From Powells.com
The completion of the transcontinental railroad on May 10th, 1869 was one of the
defining moments in American history. News of the railroad's completion was simultaneously
broadcast across the country via morse code, and the recently reunited nation
celebrated in unison. This massive construction project had its origins nearly
thirty years prior in the grandiose vision of one Asa Whitney, who first articulated
the idea of building a railroad from Michigan to the Pacific. Like any endeavor
of this scope, though, the motivations to lay track across several thousand miles
of rugged and hostile country were myriad and complex. Greed, power, ambition,
and, yes, grand vision, all played their part. But Empire Express is more
than an excellent history of the men who conceived and built the American railroad.

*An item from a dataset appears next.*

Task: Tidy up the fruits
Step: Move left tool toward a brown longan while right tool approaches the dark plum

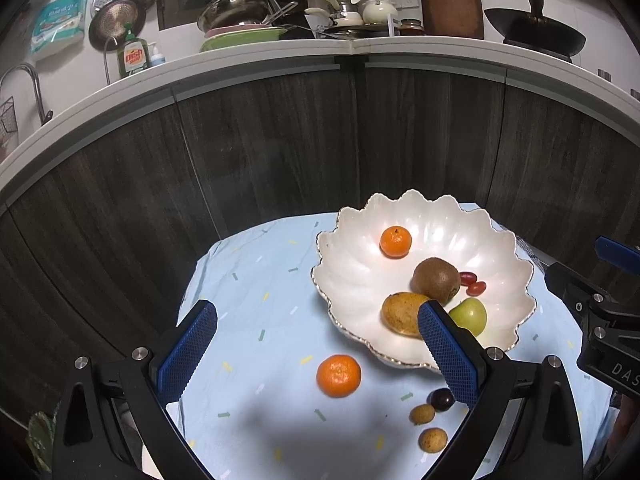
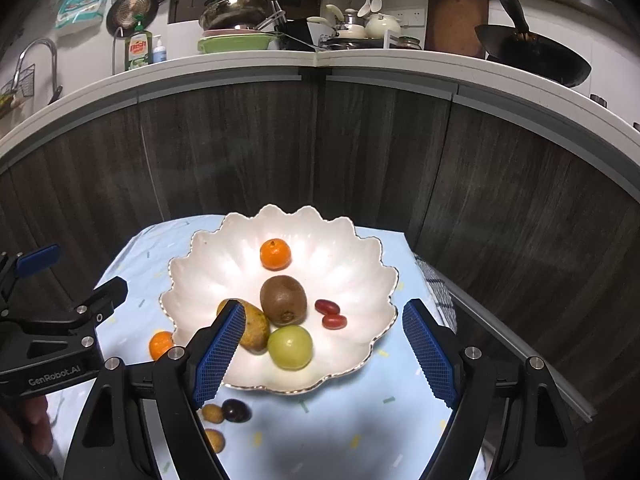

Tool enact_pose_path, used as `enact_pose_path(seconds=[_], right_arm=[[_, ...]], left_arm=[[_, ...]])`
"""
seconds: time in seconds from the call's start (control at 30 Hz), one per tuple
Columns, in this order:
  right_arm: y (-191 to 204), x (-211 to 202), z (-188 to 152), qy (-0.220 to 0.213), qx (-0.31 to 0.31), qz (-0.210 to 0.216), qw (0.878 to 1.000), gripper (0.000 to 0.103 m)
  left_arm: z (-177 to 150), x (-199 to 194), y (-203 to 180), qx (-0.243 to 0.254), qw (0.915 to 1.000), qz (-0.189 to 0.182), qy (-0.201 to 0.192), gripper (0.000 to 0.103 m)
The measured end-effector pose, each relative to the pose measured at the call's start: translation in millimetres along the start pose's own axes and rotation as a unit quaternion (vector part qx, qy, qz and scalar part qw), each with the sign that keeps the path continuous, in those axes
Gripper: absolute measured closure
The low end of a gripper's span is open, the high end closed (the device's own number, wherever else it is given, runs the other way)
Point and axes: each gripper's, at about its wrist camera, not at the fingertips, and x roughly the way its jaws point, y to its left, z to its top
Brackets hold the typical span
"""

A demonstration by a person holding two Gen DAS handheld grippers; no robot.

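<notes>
A white scalloped bowl (image 1: 352, 280) (image 2: 360, 280) sits on a light blue cloth. In it lie a tangerine (image 1: 395, 241) (image 2: 275, 254), a kiwi (image 1: 436, 280) (image 2: 283, 300), a yellow-brown mango (image 1: 402, 314) (image 2: 256, 330), a green apple (image 1: 470, 316) (image 2: 289, 347) and two red grapes (image 1: 472, 283) (image 2: 330, 314). On the cloth in front of the bowl lie a second tangerine (image 1: 338, 375) (image 2: 160, 345), a dark grape (image 1: 442, 399) (image 2: 235, 410) and two small tan fruits (image 1: 422, 414) (image 2: 212, 413). My left gripper (image 1: 318, 320) is open above the cloth, empty. My right gripper (image 2: 324, 320) is open above the bowl, empty.
The cloth-covered table (image 1: 256, 280) stands against dark wood cabinet fronts (image 1: 280, 152). A white counter (image 1: 360, 46) above carries pots, dishes, a wok (image 1: 536, 28) and a dish soap bottle (image 1: 133, 56). A checked towel (image 2: 440, 292) lies at the table's right edge.
</notes>
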Motion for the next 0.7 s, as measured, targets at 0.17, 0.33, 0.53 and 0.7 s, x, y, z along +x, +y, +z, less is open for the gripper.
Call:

It is a broad portrait of the United States at a crucial point in its history,
a point at which it was still uncertain just what sort of a nation we intended
to become and what price we were willing to pay to become it. Eminent historian
David
Haward Bain does an excellent job shedding light on the complex and ambiguous
answers to those questions. Farley, Powells.com
Synopses & Reviews
Beginning in 1842 with a visionary's dream to span the continent with a single railroad line, Empire Express captures three dramatic decades in which the United States effectively doubled in size, fought three wars, and began to discover a new national identity. Culminating in the driving of the Golden Spike in the Utah desert in 1869, which touched off a frenzy of celebration, the narrative ends in 1873 in Washington under the Capitol rotunda, with the crushing fall of a popular politician and the exposure of a powerful, hidden railroad lobby a scandal, which, for half a year, dominated the press and the country's imagination.
Review
"A vast panorama, meticulously researched. Bain never forgets that two strenuously competitive companies were doing the building, one headed east, the other west. Every internal trouble the builders faced grimly inhospitable terrain, avalanches, Indian battles, keeping track of supplies, and money, always money was played out against this imperative need to hurry, hurry, hurry. You couldn't even take out time to hate your neighbor, and what a contentious bunch they were, in Bain's definitive telling of the tale." David Lavender, author of The Way To The Western Sea And The Great Persuader
Review
"Empire Express is one of those books that anyone with any interest in railroad history or the American West must acquire and keep close at hand. It is gargantuan, truly towering, and thanks to David Haward Bain's lengthy and painstaking research it is as complete as this subject can ever be. Bain uses the voices of the transcontinental railroad's builders to tell much of this epical tale. Furthermore, to enliven his narrative he brings in contemporary events relative to this great American endeavor." Dee Brown, author of Bury My Heart at Wounded Knee
Review
"One of the greatest of all American stories has finally found a chronicler up to the task of telling it. David Haward Bain has managed to encompass it all genuine heroism and brutal dispossession, utopian vision and rampant corruption, technological wonders and war with the elements in a vivid narrative that no one interested in the American character will want to miss." Geoffrey C. Ward, author of The West, An Illustrated History and co-author (with Ken and Ric Burns) of The Civil War
Review
"The building of the Pacific railroad is an epic story, often recounted but never so thoroughly, authoritatively and engagingly as in Empire Express....[This book] is well researched, well written, refreshingly revisionist where the sources indicate, illustrated by well-chosen photographs and studded with beautiful topographical maps indispensible to the construction story. The book promises to endure as the standard history of the Pacific railroad." Robert M. Utley, New York Times Book Review
About the Author
David Haward Bain is the author of four previous works of nonfiction, including Empire Express and Sitting in Darkness, which received a Robert F. Kennedy Memorial Book Award. His articles and essays have appeared in Smithsonian, American Heritage, Kenyon Review, and Prairie Schooner, and he reviews regularly for The New York Times Book Review, The Washington Post, and Newsday. He is a teacher at Middlebury College and the Bread Loaf Writers’ Conference.